28 Nov 2019; MEMO: Egyptian President Abdel Fattah Al-Sisi will appoint a navy commander as his vice president in a role that has not been occupied since 2013, according to a report published by the New Arab.
The post was reopened after Al-Sisi’s constitutional amendments were pushed through in April, which gave him the power to appoint two vice presidents, define their role, give them power and also relieve them of their duties.
The post was originally removed after the adoption of the 2012 constitution. Mohamed El-Baradei was the last to take on the role in 2013 but resigned after just one month in protest of the Rabaa massacre.
The amendments also allowed Al-Sisi to extend his time in office to six years from four and to run for a third term until 2030.
Navy Commander Lieutenant-General Ahmed Khaled Hassan and the president became close over the last two years with Al-Sisi consulting him on a number of issues, sources told the New Arab.
Hassan was appointed by Al-Sisi in 2017 as commander of the naval forces and will now be replaced by Chief of Staff of the Navy Ahraf Ibrahim Atwa Mogahed.
Al-Sisi has consistently put military people into key government positions to compound the widespread influence the army exerts over the country and its institutions. Al-Sisi himself was defence minister before he toppled Mohamed Morsi in the 2013 coup.

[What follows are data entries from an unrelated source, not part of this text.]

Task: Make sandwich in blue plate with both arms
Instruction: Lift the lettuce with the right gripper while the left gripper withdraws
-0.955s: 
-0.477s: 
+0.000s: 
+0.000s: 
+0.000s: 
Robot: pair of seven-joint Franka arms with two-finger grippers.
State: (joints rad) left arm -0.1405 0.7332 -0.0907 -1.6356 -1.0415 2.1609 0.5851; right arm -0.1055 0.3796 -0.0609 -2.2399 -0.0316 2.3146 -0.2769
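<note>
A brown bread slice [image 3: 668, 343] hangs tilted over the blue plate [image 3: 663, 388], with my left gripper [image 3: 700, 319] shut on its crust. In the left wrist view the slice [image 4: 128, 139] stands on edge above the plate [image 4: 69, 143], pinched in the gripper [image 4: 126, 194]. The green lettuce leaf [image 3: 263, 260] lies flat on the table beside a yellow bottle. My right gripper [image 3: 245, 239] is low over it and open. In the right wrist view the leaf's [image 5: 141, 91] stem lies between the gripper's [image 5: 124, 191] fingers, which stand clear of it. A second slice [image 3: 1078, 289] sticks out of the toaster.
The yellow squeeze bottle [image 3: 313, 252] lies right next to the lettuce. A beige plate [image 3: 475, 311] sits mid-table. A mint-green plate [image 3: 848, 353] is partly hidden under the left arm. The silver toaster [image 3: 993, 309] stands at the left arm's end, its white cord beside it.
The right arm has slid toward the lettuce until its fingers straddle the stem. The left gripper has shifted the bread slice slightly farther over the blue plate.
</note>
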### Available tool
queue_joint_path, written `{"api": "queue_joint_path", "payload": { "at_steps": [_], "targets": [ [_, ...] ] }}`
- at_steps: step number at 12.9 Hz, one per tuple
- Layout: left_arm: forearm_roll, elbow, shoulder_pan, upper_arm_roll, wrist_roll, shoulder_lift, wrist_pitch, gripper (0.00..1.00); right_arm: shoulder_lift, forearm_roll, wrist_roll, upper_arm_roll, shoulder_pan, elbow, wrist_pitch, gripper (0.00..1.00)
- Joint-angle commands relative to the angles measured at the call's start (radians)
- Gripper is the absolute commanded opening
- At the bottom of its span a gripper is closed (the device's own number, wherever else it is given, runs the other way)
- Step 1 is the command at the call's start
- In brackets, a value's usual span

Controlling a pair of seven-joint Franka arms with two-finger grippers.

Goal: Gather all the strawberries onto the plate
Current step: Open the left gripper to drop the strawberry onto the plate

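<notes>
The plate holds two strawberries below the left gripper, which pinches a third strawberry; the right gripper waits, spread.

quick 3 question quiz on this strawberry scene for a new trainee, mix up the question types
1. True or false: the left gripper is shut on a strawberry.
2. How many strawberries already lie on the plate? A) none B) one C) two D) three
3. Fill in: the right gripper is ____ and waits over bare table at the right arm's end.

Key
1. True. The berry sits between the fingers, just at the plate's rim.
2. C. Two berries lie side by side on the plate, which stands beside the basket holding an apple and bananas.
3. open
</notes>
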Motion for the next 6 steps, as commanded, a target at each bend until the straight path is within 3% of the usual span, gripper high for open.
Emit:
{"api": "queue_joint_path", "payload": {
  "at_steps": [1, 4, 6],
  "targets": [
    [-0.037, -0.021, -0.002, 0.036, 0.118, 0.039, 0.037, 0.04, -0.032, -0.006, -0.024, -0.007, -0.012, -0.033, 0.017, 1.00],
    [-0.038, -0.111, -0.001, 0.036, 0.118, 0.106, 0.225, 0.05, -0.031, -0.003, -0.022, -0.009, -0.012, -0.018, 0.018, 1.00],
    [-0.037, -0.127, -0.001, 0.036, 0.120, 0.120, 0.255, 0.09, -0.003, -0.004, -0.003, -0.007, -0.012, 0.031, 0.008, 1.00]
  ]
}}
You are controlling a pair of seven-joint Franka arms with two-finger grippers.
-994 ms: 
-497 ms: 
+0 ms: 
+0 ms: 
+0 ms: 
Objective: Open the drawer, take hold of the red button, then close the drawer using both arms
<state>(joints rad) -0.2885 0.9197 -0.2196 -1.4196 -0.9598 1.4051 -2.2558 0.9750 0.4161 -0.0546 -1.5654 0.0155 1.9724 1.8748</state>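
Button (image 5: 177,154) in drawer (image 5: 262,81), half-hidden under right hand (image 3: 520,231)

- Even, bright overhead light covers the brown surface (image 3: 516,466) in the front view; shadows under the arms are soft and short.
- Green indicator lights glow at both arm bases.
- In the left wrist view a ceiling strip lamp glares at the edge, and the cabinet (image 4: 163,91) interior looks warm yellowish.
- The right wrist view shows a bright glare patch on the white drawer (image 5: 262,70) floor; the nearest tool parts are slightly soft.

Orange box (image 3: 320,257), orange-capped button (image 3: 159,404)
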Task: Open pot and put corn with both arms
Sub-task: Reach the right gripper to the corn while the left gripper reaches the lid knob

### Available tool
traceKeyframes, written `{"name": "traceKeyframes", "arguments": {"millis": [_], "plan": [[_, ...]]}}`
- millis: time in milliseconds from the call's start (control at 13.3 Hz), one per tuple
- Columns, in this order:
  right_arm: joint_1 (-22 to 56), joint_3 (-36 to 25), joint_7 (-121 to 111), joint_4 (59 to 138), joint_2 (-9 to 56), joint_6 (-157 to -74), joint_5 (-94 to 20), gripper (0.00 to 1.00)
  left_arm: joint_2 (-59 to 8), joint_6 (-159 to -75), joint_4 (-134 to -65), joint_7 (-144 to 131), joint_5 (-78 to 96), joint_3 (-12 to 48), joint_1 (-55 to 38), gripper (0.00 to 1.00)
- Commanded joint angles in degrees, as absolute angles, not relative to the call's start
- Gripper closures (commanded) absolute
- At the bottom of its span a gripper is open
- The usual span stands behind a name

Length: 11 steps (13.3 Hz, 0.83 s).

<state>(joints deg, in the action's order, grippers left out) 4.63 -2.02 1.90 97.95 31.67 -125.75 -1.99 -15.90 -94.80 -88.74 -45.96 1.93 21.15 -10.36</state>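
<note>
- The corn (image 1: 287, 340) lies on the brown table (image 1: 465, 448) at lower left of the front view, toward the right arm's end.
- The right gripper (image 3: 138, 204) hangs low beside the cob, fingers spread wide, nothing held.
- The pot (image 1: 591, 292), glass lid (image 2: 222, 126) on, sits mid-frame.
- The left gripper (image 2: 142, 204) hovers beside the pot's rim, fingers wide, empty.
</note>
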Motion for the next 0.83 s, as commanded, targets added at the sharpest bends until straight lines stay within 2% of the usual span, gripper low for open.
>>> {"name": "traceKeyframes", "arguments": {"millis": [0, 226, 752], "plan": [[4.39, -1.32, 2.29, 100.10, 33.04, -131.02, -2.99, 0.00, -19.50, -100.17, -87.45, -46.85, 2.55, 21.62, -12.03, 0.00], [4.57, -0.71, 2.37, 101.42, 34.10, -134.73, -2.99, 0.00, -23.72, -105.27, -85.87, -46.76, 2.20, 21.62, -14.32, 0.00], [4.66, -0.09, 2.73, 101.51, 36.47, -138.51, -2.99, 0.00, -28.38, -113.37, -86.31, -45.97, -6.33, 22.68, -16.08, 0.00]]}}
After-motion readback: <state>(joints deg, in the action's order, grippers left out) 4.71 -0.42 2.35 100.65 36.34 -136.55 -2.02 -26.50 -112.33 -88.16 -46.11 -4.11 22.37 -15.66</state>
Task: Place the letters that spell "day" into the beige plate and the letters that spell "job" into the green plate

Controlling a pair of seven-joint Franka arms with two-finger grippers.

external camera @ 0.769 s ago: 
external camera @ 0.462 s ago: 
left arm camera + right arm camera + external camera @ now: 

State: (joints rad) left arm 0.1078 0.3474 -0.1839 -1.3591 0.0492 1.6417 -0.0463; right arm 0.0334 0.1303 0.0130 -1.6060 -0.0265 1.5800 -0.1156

In March this year he appointed a senior army officer Major General Kamel El-Wazir, head of the country’s military engineering authority, as transportation minister after a train crash in Cairo which killed 25 people led to the resignation of his predecessor.
Egypt’s Minister of Defence, Mohamed Ahmed Zaki, was previously commander of the elite Republican Guard which guards the president. Interior Minister Major General Mahmoud Tawfik was previously head of the National Security department.
Ahead of an expected cabinet reshuffle Sisi has just appointed 16 new provisional governors, 11 of which held senior security or army roles prior to being appointed.